Brief >> As an exercise, copy out the entries exactly as written.

Data shown >>

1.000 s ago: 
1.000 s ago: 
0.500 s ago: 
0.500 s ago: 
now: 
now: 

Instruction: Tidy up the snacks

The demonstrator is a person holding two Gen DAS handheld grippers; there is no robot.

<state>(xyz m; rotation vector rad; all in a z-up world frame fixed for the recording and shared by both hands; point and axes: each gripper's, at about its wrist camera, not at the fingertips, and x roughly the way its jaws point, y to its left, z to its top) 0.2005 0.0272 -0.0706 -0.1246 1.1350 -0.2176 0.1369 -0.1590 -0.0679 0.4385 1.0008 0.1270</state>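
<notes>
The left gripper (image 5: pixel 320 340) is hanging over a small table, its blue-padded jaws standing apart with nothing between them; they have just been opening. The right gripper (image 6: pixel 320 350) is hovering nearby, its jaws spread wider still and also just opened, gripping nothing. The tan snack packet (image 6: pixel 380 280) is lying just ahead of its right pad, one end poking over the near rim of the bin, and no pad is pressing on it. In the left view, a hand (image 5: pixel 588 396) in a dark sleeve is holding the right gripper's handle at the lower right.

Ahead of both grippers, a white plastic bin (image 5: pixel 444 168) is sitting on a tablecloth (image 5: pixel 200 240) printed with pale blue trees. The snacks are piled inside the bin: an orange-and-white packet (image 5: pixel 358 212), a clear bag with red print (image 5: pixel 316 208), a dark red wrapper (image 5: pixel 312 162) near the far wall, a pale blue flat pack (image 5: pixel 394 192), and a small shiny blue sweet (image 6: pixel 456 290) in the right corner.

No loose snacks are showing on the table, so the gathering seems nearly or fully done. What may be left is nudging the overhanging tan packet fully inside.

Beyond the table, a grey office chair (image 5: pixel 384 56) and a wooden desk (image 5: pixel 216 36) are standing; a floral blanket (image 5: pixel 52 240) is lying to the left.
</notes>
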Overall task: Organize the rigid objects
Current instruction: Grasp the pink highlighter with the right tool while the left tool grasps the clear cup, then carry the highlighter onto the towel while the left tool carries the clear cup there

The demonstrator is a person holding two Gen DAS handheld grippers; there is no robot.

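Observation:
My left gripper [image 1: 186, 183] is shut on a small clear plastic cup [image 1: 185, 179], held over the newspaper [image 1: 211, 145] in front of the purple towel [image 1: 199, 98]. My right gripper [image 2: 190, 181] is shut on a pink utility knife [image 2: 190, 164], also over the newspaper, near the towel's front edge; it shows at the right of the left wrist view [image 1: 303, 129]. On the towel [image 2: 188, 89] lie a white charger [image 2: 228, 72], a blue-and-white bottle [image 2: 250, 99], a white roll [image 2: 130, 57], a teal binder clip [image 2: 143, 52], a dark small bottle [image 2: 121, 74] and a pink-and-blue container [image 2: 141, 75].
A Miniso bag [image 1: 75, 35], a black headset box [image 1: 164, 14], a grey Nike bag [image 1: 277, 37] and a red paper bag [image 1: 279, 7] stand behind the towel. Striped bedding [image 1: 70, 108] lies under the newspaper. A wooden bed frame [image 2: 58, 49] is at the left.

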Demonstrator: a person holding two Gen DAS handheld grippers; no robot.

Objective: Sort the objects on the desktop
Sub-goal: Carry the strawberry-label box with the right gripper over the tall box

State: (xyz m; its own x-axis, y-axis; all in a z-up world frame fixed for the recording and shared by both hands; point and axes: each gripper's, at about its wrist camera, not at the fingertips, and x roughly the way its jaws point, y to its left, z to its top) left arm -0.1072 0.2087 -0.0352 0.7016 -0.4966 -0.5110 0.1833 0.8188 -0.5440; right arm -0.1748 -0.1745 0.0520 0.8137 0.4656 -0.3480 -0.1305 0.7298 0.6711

Answer for this exercise >>
1.000 s ago: 
1.000 s ago: 
0.500 s ago: 
0.500 s ago: 
now: 
now: 

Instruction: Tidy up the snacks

The demonstrator is a person holding two Gen DAS handheld grippers; there is no robot.

<state>(xyz m; rotation vector rad; all in a z-up world frame fixed for the recording and shared by both hands; point and axes: each gripper's, at about its wrist camera, not at the fingertips, and x roughly the way its jaws point, y to its left, z to its top) 0.2005 0.0272 -0.0706 -0.1246 1.1350 -0.2176 0.1369 -0.1590 -0.0679 0.4385 1.0008 0.1270</state>
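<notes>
The left gripper (image 5: pixel 320 340) is hanging over a small table, its blue-padded jaws standing apart with nothing between them; they have just been opening. The right gripper (image 6: pixel 320 350) is hovering nearby, its jaws spread wider still and also just opened, gripping nothing. The tan snack packet (image 6: pixel 380 280) is lying just ahead of its right pad, one end poking over the near rim of the bin, and no pad is pressing on it. In the left view, a hand (image 5: pixel 588 396) in a dark sleeve is holding the right gripper's handle at the lower right.

Ahead of both grippers, a white plastic bin (image 5: pixel 444 168) is sitting on a tablecloth (image 5: pixel 200 240) printed with pale blue trees. The snacks are piled inside the bin: an orange-and-white packet (image 5: pixel 358 212), a clear bag with red print (image 5: pixel 316 208), a dark red wrapper (image 5: pixel 312 162) near the far wall, a pale blue flat pack (image 5: pixel 394 192), and a small shiny blue sweet (image 6: pixel 456 290) in the right corner.

No loose snacks are showing on the table, so the gathering seems nearly or fully done. What may be left is nudging the overhanging tan packet fully inside.

Beyond the table, a grey office chair (image 5: pixel 384 56) and a wooden desk (image 5: pixel 216 36) are standing; a floral blanket (image 5: pixel 52 240) is lying to the left.
</notes>
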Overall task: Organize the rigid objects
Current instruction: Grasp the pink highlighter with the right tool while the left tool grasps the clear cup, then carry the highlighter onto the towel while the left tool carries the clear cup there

The demonstrator is a person holding two Gen DAS handheld grippers; there is no robot.

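Observation:
My left gripper [image 1: 186, 183] is shut on a small clear plastic cup [image 1: 185, 179], held over the newspaper [image 1: 211, 145] in front of the purple towel [image 1: 199, 98]. My right gripper [image 2: 190, 181] is shut on a pink utility knife [image 2: 190, 164], also over the newspaper, near the towel's front edge; it shows at the right of the left wrist view [image 1: 303, 129]. On the towel [image 2: 188, 89] lie a white charger [image 2: 228, 72], a blue-and-white bottle [image 2: 250, 99], a white roll [image 2: 130, 57], a teal binder clip [image 2: 143, 52], a dark small bottle [image 2: 121, 74] and a pink-and-blue container [image 2: 141, 75].
A Miniso bag [image 1: 75, 35], a black headset box [image 1: 164, 14], a grey Nike bag [image 1: 277, 37] and a red paper bag [image 1: 279, 7] stand behind the towel. Striped bedding [image 1: 70, 108] lies under the newspaper. A wooden bed frame [image 2: 58, 49] is at the left.
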
Demonstrator: a person holding two Gen DAS handheld grippers; no robot.

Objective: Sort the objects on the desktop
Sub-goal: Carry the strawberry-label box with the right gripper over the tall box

State: (xyz m; its own x-axis, y-axis; all in a z-up world frame fixed for the recording and shared by both hands; point and axes: each gripper's, at about its wrist camera, not at the fingertips, and x roughly the way its jaws point, y to its left, z to its top) left arm -0.1072 0.2087 -0.0352 0.7016 -0.4966 -0.5110 0.1833 0.8188 -0.5440; right arm -0.1748 -0.1745 0.0520 0.8137 0.4656 -0.3480 -0.1305 0.7298 0.6711

With that, the exercise is complete.